◆ **Task description**:
Return the listing below character for character.

- Opening Delimiter -

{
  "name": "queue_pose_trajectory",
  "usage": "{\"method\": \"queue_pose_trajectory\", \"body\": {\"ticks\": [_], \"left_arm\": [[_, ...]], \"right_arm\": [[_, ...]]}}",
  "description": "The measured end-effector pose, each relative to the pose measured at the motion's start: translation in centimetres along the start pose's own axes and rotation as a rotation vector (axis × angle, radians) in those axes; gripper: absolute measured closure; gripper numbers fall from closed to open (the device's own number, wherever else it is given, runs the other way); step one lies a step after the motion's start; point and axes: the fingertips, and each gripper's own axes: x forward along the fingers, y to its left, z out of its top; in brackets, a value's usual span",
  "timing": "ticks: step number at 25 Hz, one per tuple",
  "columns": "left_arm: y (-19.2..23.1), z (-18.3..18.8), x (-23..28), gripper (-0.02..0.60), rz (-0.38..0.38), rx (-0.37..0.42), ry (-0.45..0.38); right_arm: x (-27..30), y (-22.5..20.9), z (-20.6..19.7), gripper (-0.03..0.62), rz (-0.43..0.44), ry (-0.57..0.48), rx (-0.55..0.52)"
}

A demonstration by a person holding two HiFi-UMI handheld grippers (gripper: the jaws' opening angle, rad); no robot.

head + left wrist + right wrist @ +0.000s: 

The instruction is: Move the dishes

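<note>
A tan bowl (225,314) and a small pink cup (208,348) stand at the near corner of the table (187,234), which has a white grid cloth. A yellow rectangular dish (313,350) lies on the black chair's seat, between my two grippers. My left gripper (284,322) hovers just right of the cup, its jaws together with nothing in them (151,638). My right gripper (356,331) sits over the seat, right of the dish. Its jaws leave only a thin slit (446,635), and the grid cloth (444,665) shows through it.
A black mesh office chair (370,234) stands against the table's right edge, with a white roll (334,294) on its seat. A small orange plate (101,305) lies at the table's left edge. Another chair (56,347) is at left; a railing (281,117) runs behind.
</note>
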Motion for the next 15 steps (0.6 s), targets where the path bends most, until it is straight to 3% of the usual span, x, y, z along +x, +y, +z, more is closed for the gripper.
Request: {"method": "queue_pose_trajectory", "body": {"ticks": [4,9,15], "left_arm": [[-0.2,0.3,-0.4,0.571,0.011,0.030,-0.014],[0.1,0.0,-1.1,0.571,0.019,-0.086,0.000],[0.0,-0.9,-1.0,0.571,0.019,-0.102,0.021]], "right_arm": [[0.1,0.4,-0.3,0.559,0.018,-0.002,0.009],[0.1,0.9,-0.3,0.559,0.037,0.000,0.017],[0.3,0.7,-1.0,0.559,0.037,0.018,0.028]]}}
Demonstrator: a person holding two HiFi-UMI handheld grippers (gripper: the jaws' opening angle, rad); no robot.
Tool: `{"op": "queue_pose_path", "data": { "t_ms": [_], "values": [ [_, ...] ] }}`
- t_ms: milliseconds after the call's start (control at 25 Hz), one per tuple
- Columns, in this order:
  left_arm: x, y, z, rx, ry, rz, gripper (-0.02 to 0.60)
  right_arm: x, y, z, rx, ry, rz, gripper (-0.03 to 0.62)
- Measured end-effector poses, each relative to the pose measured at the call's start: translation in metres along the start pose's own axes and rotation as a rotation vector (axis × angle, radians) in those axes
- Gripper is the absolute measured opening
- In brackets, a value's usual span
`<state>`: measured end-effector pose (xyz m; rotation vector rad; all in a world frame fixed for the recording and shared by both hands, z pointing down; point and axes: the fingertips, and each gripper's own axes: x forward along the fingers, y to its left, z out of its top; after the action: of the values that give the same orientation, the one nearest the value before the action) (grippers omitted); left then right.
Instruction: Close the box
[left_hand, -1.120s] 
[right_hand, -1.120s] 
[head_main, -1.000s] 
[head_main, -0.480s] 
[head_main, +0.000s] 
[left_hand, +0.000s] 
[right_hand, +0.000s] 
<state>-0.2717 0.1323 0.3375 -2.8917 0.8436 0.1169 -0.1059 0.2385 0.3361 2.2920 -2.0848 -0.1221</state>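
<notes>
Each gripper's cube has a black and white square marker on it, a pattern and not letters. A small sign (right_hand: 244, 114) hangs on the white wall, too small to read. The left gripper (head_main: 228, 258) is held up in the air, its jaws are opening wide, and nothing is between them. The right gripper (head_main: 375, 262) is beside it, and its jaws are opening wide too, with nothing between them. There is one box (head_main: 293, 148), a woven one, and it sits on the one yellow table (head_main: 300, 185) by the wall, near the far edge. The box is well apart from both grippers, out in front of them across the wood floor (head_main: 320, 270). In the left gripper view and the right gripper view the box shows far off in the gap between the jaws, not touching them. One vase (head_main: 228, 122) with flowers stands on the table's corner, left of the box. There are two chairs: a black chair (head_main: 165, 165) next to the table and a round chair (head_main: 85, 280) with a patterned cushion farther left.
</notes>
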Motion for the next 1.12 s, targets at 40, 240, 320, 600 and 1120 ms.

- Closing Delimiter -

◆ **Written answer**:
{
  "name": "queue_pose_trajectory",
  "usage": "{\"method\": \"queue_pose_trajectory\", \"body\": {\"ticks\": [_], \"left_arm\": [[_, ...]], \"right_arm\": [[_, ...]]}}",
  "description": "The measured end-effector pose, each relative to the pose measured at the motion's start: translation in centimetres along the start pose's own axes and rotation as a rotation vector (axis × angle, radians) in those axes; gripper: absolute measured closure; gripper numbers fall from closed to open (the device's own number, wherever else it is given, runs the other way); step one lies a step after the motion's start; point and axes: the fingertips, and each gripper's own axes: x forward along the fingers, y to its left, z out of its top; in brackets, a value's usual span",
  "timing": "ticks: step number at 25 Hz, one per tuple",
  "columns": "left_arm: y (-19.2..23.1), z (-18.3..18.8), x (-23..28), gripper (-0.02..0.60), rz (-0.38..0.38), rx (-0.37..0.42), ry (-0.45..0.38); right_arm: x (-27..30), y (-22.5..20.9), z (-20.6..19.7), gripper (-0.03..0.62), rz (-0.43..0.44), ry (-0.57..0.48), rx (-0.55..0.52)"
}

A demonstration by a person holding two HiFi-UMI handheld grippers (gripper: the jaws' opening angle, rad); no robot.

head + left wrist + right wrist @ +0.000s: 

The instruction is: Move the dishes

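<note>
A tan bowl (225,314) and a small pink cup (208,348) stand at the near corner of the table (187,234), which has a white grid cloth. A yellow rectangular dish (313,350) lies on the black chair's seat, between my two grippers. My left gripper (284,322) hovers just right of the cup, its jaws together with nothing in them (151,638). My right gripper (356,331) sits over the seat, right of the dish. Its jaws leave only a thin slit (446,635), and the grid cloth (444,665) shows through it.
A black mesh office chair (370,234) stands against the table's right edge, with a white roll (334,294) on its seat. A small orange plate (101,305) lies at the table's left edge. Another chair (56,347) is at left; a railing (281,117) runs behind.
</note>
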Motion for the next 15 steps (0.6 s), targets where the path bends most, until it is straight to 3% of the usual span, x, y, z along +x, +y, +z, more is closed for the gripper.
Request: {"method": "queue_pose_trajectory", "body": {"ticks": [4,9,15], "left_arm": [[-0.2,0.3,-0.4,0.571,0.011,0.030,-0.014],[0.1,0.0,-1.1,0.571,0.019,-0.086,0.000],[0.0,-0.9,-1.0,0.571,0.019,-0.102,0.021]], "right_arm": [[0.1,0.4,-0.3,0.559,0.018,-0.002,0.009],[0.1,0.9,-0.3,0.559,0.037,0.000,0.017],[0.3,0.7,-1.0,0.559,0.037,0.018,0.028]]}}
Demonstrator: a person holding two HiFi-UMI handheld grippers (gripper: the jaws' opening angle, rad); no robot.
Tool: `{"op": "queue_pose_path", "data": { "t_ms": [_], "values": [ [_, ...] ] }}`
- t_ms: milliseconds after the call's start (control at 25 Hz), one per tuple
- Columns, in this order:
  left_arm: x, y, z, rx, ry, rz, gripper (-0.02 to 0.60)
  right_arm: x, y, z, rx, ry, rz, gripper (-0.03 to 0.62)
- Measured end-effector poses, each relative to the pose measured at the call's start: translation in metres along the start pose's own axes and rotation as a rotation vector (axis × angle, radians) in those axes
- Gripper is the absolute measured opening
- In brackets, a value's usual span
`<state>`: measured end-effector pose (xyz m; rotation vector rad; all in a world frame fixed for the recording and shared by both hands, z pointing down; point and axes: the fingertips, and each gripper's own axes: x forward along the fingers, y to its left, z out of its top; after the action: of the values that give the same orientation, the one nearest the value before the action) (grippers omitted); left then right.
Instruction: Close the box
[left_hand, -1.120s] 
[right_hand, -1.120s] 
[head_main, -1.000s] 
[head_main, -0.480s] 
[head_main, +0.000s] 
[left_hand, +0.000s] 
[right_hand, +0.000s] 
<state>-0.2717 0.1323 0.3375 -2.8917 0.8436 0.1169 -0.1059 0.2385 0.3361 2.2920 -2.0848 -0.1221</state>
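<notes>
Each gripper's cube has a black and white square marker on it, a pattern and not letters. A small sign (right_hand: 244, 114) hangs on the white wall, too small to read. The left gripper (head_main: 228, 258) is held up in the air, its jaws are opening wide, and nothing is between them. The right gripper (head_main: 375, 262) is beside it, and its jaws are opening wide too, with nothing between them. There is one box (head_main: 293, 148), a woven one, and it sits on the one yellow table (head_main: 300, 185) by the wall, near the far edge. The box is well apart from both grippers, out in front of them across the wood floor (head_main: 320, 270). In the left gripper view and the right gripper view the box shows far off in the gap between the jaws, not touching them. One vase (head_main: 228, 122) with flowers stands on the table's corner, left of the box. There are two chairs: a black chair (head_main: 165, 165) next to the table and a round chair (head_main: 85, 280) with a patterned cushion farther left.
</notes>
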Motion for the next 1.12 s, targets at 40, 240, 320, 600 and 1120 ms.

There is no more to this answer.